What does this man think he is doing? Perhaps it is because he is out of touch with the real world he thinks that he is acting nobly in the interests of peace and understanding. The reality is the opposite.
Of course there will be a few religious or political zealots who believe that their own code or law is paramount, and no doubt we will hear their views – probably ad nauseam - for the sake of “balance”. But that people in a given society should all, as a matter of fundamental principle, be treated equally should not be a matter for debate. It’s bad enough that there are so many who are privileged and able to get away with fiddling, as we have seen so frequently in Parliament for example, bad enough that some people can bypass tax laws or can “buy” justice because they can afford expensive lawyers, or that there are scroungers who can get allowances to which they are not entitled and so on, but those are just examples of where a system which is agreed in principle fails and has failed.
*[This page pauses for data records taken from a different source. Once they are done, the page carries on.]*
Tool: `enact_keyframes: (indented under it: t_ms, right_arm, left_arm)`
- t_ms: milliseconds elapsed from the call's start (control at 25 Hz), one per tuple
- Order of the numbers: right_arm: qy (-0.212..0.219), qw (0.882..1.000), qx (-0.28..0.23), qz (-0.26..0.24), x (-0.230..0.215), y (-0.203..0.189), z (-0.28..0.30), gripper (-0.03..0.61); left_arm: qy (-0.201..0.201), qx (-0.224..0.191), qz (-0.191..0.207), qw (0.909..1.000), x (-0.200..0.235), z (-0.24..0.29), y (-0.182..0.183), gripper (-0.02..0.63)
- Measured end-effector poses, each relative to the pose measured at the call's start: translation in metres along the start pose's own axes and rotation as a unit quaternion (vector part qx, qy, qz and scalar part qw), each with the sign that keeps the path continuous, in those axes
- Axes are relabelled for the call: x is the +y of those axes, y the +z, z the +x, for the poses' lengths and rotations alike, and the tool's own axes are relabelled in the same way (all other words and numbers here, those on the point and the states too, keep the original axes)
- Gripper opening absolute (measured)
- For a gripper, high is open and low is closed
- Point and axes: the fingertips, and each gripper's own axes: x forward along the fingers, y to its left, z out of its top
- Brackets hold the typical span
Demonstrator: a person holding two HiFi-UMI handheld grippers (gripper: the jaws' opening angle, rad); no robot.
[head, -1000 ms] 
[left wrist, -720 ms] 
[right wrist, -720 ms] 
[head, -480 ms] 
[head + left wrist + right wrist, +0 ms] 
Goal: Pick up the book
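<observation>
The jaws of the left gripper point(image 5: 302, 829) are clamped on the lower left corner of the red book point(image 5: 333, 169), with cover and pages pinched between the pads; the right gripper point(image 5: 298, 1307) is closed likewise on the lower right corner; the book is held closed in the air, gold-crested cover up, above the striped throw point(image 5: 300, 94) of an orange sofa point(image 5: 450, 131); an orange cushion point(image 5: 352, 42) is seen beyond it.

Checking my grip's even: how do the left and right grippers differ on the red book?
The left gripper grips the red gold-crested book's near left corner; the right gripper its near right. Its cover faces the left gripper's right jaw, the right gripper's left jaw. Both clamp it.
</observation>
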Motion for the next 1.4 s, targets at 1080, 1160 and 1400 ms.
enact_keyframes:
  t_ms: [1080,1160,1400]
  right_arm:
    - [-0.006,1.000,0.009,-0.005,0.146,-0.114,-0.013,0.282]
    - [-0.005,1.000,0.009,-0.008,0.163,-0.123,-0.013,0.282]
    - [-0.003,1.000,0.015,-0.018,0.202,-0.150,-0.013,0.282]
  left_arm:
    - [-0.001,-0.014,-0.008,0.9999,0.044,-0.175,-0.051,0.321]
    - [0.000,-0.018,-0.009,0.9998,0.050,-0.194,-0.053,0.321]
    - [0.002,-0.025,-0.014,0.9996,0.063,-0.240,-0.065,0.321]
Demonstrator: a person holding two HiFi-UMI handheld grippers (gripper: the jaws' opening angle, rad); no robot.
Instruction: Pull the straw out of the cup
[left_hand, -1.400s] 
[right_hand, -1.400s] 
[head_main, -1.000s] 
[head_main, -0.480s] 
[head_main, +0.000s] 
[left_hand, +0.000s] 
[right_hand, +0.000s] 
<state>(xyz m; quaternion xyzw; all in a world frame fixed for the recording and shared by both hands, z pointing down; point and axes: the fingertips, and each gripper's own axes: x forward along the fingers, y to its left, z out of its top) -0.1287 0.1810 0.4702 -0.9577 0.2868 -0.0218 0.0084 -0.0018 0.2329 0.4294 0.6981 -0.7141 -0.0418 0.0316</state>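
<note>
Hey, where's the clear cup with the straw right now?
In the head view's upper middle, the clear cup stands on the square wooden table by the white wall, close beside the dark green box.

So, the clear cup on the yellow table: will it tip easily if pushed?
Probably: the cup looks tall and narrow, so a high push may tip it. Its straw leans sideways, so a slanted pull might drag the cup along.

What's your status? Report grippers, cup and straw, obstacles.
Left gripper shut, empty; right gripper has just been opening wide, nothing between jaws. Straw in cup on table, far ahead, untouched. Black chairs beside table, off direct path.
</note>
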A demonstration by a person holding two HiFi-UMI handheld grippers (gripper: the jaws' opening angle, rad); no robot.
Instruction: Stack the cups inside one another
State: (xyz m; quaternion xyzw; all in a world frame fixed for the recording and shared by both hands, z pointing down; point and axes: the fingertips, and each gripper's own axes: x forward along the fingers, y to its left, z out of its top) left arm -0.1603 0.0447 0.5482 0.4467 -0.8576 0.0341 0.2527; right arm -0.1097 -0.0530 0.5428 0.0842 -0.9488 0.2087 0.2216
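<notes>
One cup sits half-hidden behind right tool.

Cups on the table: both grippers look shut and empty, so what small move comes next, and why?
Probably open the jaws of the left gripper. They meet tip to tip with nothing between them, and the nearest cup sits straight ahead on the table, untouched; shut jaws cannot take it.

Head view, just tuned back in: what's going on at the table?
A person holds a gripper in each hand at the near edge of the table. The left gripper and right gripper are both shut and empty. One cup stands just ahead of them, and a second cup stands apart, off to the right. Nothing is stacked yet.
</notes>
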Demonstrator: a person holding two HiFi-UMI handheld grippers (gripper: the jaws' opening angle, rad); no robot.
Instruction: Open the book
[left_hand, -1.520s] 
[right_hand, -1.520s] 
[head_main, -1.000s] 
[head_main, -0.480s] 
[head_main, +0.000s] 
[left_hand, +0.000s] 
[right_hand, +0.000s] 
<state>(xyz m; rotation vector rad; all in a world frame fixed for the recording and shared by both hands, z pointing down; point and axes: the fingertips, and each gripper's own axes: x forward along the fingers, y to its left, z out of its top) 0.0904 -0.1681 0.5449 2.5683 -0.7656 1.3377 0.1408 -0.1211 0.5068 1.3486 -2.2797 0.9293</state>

Bloody awful, but at least we can try and see if such flaws can be put right.
But the archbishop is a fool. By suggesting that Sharia law is in some way inevitable, quite apart from deserting matters of principle and alienating middle Britain, he is creating a massive problem for the large majority of decent law-abiding Muslims in Britain who choose, rightly, to be regarded and accepted as British citizens, equal under the law with the rest of us. As soon as you create exception based on ethnicity you create division, and the potential for strife. The notion that Sharia law is inevitable is ludicrous anyway.
I lived, happily, within majority Muslim countries for a period of six years, and it never occurred to me that I should live by any other law, in any respect, than that of the countries in which I lived. In fact the idea would, rightly, have been not just laughed out of court, but firmly extinguished. If I had suggested otherwise, either they would have ordered me out of their country, or they would have put me away. That’s how it works there, and it’s how it should work here. That’s not a statement of aggression towards people with different beliefs or culture, it is exactly the opposite. It is a recognition that peace depends on compliance and a shared and universal code.
Our society in Britain is, for all its imperfections, a great deal better designed to deal with a multiplicity of ethnicity than most. It’s not for religious leaders, not for Muslim clerics or Christian archbishops or rabbis or druids or anybody else to pontificate about relativism in the law, or to come up with proposals which incite ethnic and civil division. They may be imperfect, but there are secular, democratic channels for change where it is needed. If divisive nonsense comes from some visiting eccentric, then at least a good part of the problem will go away in the departure lounge at Heathrow. If it comes from someone privileged to bear the historic title of Archbishop of Canterbury, then perhaps it’s time to bury the title.
Yes, I know. This blog is normally about the British Council. But what does a concern for “cultural relations” mean if not that you seek to create an environment – national and international - for people of different cultures to live together in greater harmony? This archbishop is a fathead. Let’s all say that, and put an end to this foolishness before real damage is done.